▶ _ASSIGNMENT_
Could you filter the listing for lines with the word "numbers" and return them?

▶ _STORED DATA_
::::::

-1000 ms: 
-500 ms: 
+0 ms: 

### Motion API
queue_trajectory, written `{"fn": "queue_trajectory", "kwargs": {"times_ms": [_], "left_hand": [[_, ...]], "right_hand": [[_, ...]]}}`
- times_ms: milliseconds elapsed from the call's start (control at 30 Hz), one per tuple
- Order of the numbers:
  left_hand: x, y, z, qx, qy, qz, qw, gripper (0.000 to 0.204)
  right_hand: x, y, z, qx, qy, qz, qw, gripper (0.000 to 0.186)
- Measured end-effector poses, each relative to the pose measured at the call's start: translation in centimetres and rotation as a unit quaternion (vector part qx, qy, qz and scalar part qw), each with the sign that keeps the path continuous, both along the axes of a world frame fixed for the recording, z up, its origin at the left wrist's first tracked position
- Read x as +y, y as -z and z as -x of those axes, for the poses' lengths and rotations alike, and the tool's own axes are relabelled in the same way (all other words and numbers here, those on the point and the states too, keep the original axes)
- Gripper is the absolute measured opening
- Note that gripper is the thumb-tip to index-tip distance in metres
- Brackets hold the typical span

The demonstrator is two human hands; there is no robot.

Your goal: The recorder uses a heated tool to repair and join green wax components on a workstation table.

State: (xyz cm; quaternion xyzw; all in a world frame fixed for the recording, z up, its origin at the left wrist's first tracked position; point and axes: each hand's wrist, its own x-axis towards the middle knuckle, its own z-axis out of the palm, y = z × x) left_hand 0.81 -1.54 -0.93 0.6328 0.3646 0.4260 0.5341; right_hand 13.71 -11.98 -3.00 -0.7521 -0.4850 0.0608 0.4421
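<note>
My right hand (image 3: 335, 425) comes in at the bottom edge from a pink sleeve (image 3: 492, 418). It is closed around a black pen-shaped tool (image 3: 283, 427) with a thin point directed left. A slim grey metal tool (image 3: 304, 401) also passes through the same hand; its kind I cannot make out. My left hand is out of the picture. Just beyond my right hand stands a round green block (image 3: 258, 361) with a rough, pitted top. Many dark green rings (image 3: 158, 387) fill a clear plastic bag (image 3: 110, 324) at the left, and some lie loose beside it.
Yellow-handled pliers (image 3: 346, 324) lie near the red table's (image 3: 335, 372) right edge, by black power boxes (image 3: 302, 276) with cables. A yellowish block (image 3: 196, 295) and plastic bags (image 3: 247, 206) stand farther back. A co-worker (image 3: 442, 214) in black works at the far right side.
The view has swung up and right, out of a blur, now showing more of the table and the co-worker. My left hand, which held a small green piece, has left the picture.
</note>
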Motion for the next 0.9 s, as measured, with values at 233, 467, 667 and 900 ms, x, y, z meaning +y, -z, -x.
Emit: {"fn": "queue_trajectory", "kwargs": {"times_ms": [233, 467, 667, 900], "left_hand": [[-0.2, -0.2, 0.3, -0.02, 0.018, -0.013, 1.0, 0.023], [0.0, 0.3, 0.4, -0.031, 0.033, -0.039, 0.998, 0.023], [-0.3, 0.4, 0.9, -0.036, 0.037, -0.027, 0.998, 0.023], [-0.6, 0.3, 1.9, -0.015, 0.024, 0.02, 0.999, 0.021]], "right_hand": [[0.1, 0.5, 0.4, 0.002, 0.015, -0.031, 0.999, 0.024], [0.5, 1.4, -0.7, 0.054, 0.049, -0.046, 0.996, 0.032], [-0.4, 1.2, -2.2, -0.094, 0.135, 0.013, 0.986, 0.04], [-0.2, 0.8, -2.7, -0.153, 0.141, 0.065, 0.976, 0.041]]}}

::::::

▶ _WRITTEN ANSWER_
- Order of the numbers:
- Read x as +y, y as -z and z as -x of those axes, for the poses' lengths and rotations alike, and the tool's own axes are relabelled in the same way (all other words and numbers here, those on the point and the states too, keep the original axes)

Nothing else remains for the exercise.